== Exercise aim ==
Copy the data precisely, character for character, and leave out every picture.
=== Begin Enclosure ===
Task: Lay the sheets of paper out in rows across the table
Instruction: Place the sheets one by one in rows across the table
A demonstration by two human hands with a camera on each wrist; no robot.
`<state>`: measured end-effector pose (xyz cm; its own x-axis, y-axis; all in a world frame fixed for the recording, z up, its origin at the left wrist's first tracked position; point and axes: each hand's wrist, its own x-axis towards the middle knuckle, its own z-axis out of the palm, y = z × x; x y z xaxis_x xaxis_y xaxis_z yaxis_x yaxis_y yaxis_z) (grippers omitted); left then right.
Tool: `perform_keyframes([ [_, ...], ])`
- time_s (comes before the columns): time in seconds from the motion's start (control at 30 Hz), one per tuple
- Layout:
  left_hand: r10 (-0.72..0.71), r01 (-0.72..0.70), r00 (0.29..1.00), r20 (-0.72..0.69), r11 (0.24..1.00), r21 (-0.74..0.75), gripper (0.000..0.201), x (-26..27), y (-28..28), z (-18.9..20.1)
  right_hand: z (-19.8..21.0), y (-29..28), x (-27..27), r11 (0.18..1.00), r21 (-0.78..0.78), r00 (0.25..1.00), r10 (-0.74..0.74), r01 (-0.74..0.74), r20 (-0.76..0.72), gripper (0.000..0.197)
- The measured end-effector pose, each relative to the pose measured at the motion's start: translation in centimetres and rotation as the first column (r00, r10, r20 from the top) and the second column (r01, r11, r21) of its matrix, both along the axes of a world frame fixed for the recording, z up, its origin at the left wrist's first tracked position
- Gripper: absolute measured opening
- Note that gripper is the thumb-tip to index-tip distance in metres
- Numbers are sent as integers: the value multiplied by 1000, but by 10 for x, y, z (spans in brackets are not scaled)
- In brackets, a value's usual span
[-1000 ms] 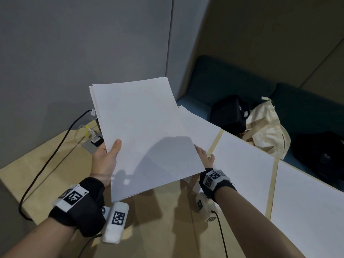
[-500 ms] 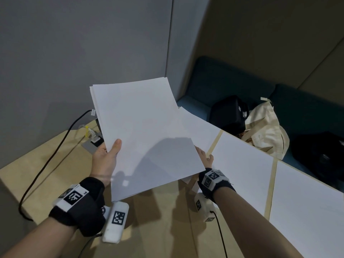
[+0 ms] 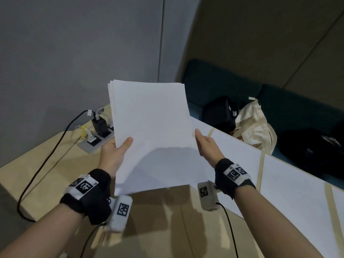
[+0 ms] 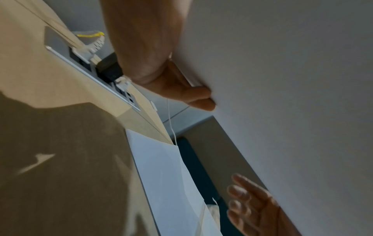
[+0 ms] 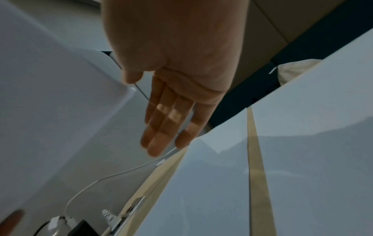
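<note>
A person's left hand grips a stack of paper held above the desk, the right hand flat-fingered at the stack's right edge, several sheets already laid right of the stack, most still unplaced; a power strip sits left of it.

Grey wall panels rise beyond the hands. A teal sofa carrying bags sits to their right. The light-wood table lies below.

No legible text or labels.
</note>
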<state>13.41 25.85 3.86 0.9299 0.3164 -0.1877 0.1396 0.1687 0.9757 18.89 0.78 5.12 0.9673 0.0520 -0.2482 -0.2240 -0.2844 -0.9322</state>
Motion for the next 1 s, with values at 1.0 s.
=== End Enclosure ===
== Task output ==
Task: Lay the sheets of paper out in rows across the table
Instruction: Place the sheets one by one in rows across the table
A demonstration by two human hands with a camera on each wrist; no robot.
`<state>`: measured end-effector pose (xyz cm; its own x-axis, y-axis; all in a world frame fixed for the recording, z up, its origin at the left wrist's first tracked position; point and axes: each hand's wrist, its own x-axis towards the middle knuckle, its own z-axis out of the palm, y = z × x; x y z xaxis_x xaxis_y xaxis_z yaxis_x yaxis_y yaxis_z) (grippers omitted); left then right.
Tool: `perform_keyframes([ [_, ...], ])`
- time_s (comes before the columns): time in seconds from the motion's start (control at 30 Hz), one per tuple
- Layout:
  left_hand: r10 (-0.72..0.71), r01 (-0.72..0.70), r00 (0.29..1.00), r20 (-0.72..0.69), r11 (0.24..1.00), r21 (-0.74..0.75), gripper (0.000..0.201), x (-26..27), y (-28..28), z (-18.9..20.1)
  right_hand: z (-19.8..21.0), y (-29..28), x (-27..27), r11 (0.18..1.00), r21 (-0.78..0.78), r00 (0.25..1.00), r10 (-0.74..0.74), r01 (-0.74..0.74), r20 (-0.76..0.72), gripper (0.000..0.197)
- The measured end-effector pose, each relative to the pose measured at the motion's start: translation in centimetres and rotation as the first column (r00, r10, r20 from the top) and the second column (r01, r11, r21) of its matrix, both along the axes of a world frame fixed for the recording, z up, its origin at the left wrist's first tracked position
- Gripper: absolute measured opening
- Note that gripper is the thumb-tip to index-tip distance in metres
- Numbers are sent as integers: the value multiplied by 1000, but by 10 for x, y, z (spans in brackets are not scaled)
- In brackets, a value's usual span
[-1000 ms] 
[-500 ms] 
[+0 ms] 
[+0 ms] 
[+0 ms] 
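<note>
A person's left hand grips a stack of paper held above the desk, the right hand flat-fingered at the stack's right edge, several sheets already laid right of the stack, most still unplaced; a power strip sits left of it.

Grey wall panels rise beyond the hands. A teal sofa carrying bags sits to their right. The light-wood table lies below.

No legible text or labels.
</note>
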<state>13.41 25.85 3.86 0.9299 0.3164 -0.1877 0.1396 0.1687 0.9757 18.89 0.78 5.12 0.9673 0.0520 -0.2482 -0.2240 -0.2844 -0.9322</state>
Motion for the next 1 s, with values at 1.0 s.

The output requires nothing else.